Personal information
- Born: November 29, 1883 Chapin, South Carolina, U.S.
- Died: July, 1965 Bennettsville, South Carolina, U.S.
- Weight: 195 lb (88 kg)

Career information
- College: Clemson (1903–1906)

Awards and highlights
- SIAA championship (1903); All-Southern (1903, 1904, 1905, 1906);

= Puss Derrick =

American football player (1883–1965)

Oscar Luther "Puss" Derrick (November 29, 1883 - July, 1965) was a college football player.

==Clemson College==
Derrick was a lineman for the Clemson Tigers of Clemson University from 1903 to 1906, selected All-Southern every year he played.
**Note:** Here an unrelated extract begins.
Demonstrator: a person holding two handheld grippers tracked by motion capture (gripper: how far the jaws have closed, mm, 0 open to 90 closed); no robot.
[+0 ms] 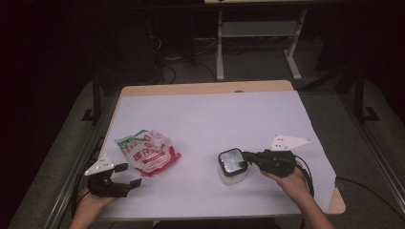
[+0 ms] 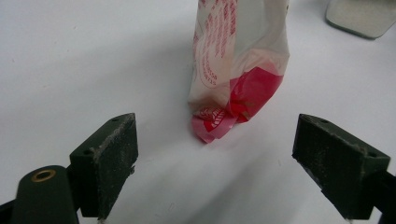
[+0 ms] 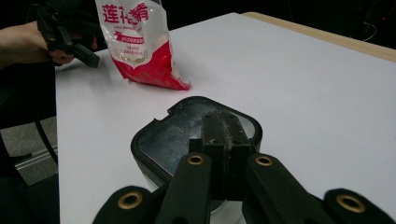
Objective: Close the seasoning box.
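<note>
A white and red printed bag (image 1: 148, 153) lies on the white sheet at the left. In the left gripper view it (image 2: 233, 60) stands just beyond the jaws. My left gripper (image 1: 128, 175) is open near the front left edge, its jaws wide apart (image 2: 215, 135), pointing at the bag's red corner without touching it. A small white container with a dark-rimmed lid (image 1: 232, 166) sits right of centre. My right gripper (image 1: 247, 155) is shut, its closed jaws (image 3: 223, 123) lying over the lid (image 3: 163, 135); nothing visible is pinched between them.
The white sheet (image 1: 215, 109) covers a wooden table with its bare edge (image 1: 205, 88) at the back. Behind it stands another table's white frame (image 1: 219, 52), with cables on the floor. The right gripper view also catches the bag (image 3: 140, 42) and the left gripper (image 3: 84, 53).
</note>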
Derrick was still mentioned for an all-time Clemson team in 1960.

===1903===
He was a member of John Heisman's SIAA champion 1903 team with the likes of Hope Sadler and Carl Sitton

===1905===
In 1905, a year in which Derrick was captain, John de Saulles sums up Derrick's play; he "is a veteran player who, by steady improvement has put himself in the first rank of linesmen. He was the mainstay of the Clemson season and no other Southern player could so satisfactorily fill this important position; hence, to balance the team and utilize the best of the material available, he is shifted from center to guard."